The LMM solution for this is to limit the work-in-progress that each individual involved in the matter has at any given time (for instance, each person can have no more than a set number of hours of work in the “doing” column at any time). Placing limits forces individuals, the team, and leader to rebalance work and priorities realistically in the moment. The alternative is to pile the work on, have people work inefficiently, and be faced with some crisis as the deadline approaches.
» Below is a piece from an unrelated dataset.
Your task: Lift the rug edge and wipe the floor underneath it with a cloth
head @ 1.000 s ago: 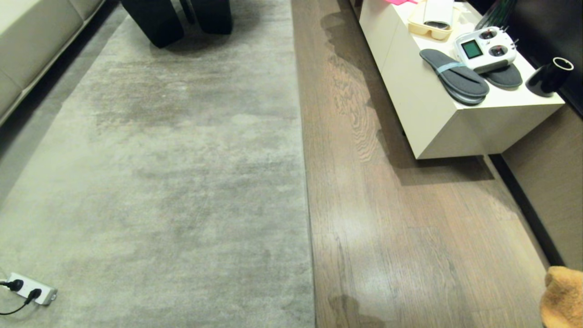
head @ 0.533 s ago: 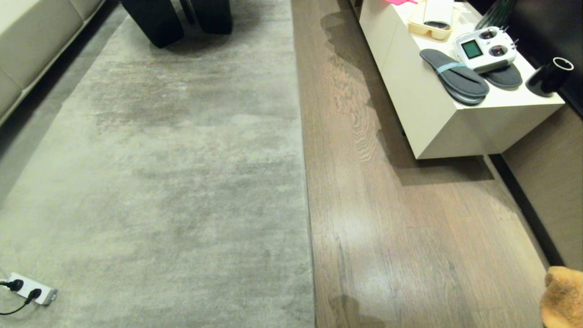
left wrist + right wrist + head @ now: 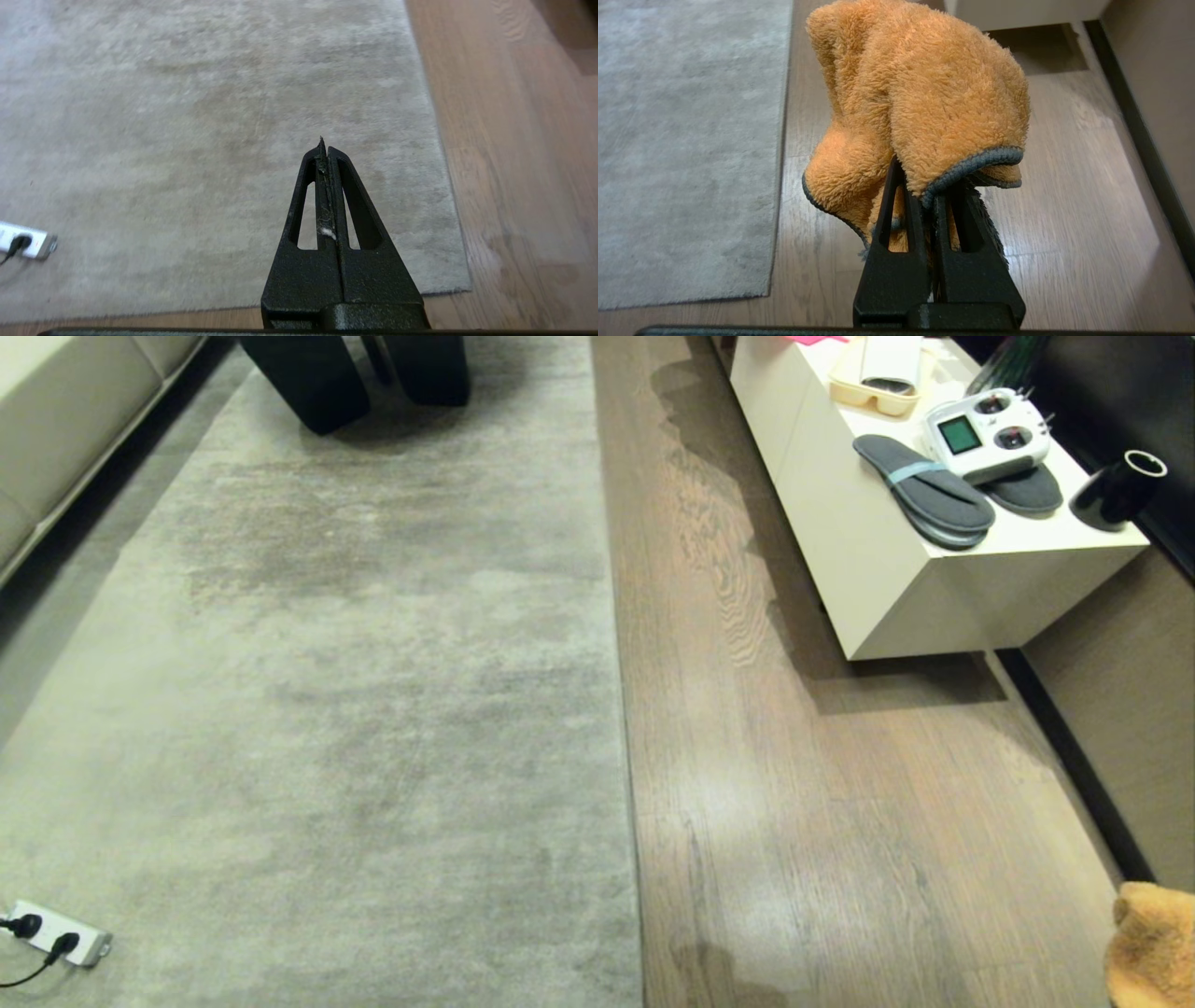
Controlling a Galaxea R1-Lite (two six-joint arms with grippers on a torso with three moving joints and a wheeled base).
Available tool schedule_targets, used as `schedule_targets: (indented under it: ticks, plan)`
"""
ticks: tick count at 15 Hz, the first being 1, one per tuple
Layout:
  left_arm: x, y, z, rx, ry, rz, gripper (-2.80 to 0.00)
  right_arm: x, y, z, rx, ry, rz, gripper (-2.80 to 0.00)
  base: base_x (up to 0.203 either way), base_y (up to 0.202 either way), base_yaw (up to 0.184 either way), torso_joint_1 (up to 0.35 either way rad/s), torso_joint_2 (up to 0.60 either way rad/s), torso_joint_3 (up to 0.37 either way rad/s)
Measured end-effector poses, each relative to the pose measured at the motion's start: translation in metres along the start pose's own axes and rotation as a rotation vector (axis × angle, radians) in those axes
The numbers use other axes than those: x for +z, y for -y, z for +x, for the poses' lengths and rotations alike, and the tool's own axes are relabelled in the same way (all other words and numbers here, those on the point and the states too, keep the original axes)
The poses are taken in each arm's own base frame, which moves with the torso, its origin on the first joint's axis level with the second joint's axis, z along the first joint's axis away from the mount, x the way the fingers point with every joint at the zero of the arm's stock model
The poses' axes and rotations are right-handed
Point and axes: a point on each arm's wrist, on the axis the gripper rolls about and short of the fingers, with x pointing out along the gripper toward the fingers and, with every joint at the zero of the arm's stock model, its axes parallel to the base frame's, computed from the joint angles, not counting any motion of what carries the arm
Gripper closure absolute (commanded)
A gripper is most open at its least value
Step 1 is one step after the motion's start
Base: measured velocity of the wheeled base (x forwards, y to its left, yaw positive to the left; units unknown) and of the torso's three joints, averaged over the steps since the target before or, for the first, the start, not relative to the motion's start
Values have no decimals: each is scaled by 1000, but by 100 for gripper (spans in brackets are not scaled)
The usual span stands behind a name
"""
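The grey-beige rug (image 3: 355, 709) lies flat, and its long rug edge (image 3: 624, 728) runs straight along the bare wood floor (image 3: 822, 821). In the left wrist view my left gripper (image 3: 325, 148) hovers over the rug near its corner, shut and empty, with bits of lint between the fingers; the rug edge (image 3: 441, 154) passes just beside it. My right gripper (image 3: 924, 186) is shut on the fluffy orange cloth (image 3: 924, 79), which drapes over its tips above the floor (image 3: 1064, 210). In the head view only the cloth (image 3: 1153, 943) shows, at the lower right corner.
A white low cabinet (image 3: 896, 579) stands on the right, carrying grey slippers (image 3: 924, 495), a remote controller (image 3: 990, 434) and a black cup (image 3: 1116, 490). A power strip (image 3: 56, 933) lies on the rug's near left. A sofa (image 3: 56, 420) and black furniture legs (image 3: 317, 383) stand at the far end.
The whole head view has shifted slightly, so the camera moved a little. The cloth in the corner and the rug look unchanged.
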Motion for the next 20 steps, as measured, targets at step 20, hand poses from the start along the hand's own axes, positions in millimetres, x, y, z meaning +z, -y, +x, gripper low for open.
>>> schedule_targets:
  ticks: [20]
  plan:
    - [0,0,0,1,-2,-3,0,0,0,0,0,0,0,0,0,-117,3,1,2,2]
Using software – with people and teams across multiple matters or projects – allows a team, firm, or law department to review work on a matter (or set of matters) for opportunities to improve the sequence and kinds of tasks, reuse a board for the next similar matter, balance workloads across a team or firm, and easily keep clients (whether internal or external) up-to-date on the status of work. You can also apply kanban to legal processes (for example, foreclosures) by setting each step in the process up as a column on a kanban board.

Applying our “practical and novel” test (from part one of this series), lean matter management rates as follows:

Test Answer Comment
Usable by both law firms and law departments Yes
Not widely in use Yes In use by only a small number of law firms (though widely used in other industries, such as software development)
Available now Yes
Track record to show the business results Yes Seyfarth Shaw LLP, known for LPM excellence, notes in the 2013 ILTA White Paper article, “Agile: A Non-traditional Approach to LPM” that “Kanban boards are an effective tool to track item backlog, work in progress and completed tasks. They are beneficial in visualizing and optimizing workflow in real time, and whether electronic or whiteboard with sticky notes, they often act as a centralized hub for team collaboration.”
Easy to adopt by most lawyers most of the time Yes Because it starts with what lawyers are already doing (and allows them to change what they like), it is easy to adopt
Can be started at a relatively small cost Yes Free and low-cost tools are available
Cost-effective Yes It is inexpensive per user and scalable (if using SaaS) and provides significant productivity improvement

LMM is a practical and novel innovation for law firms and departments.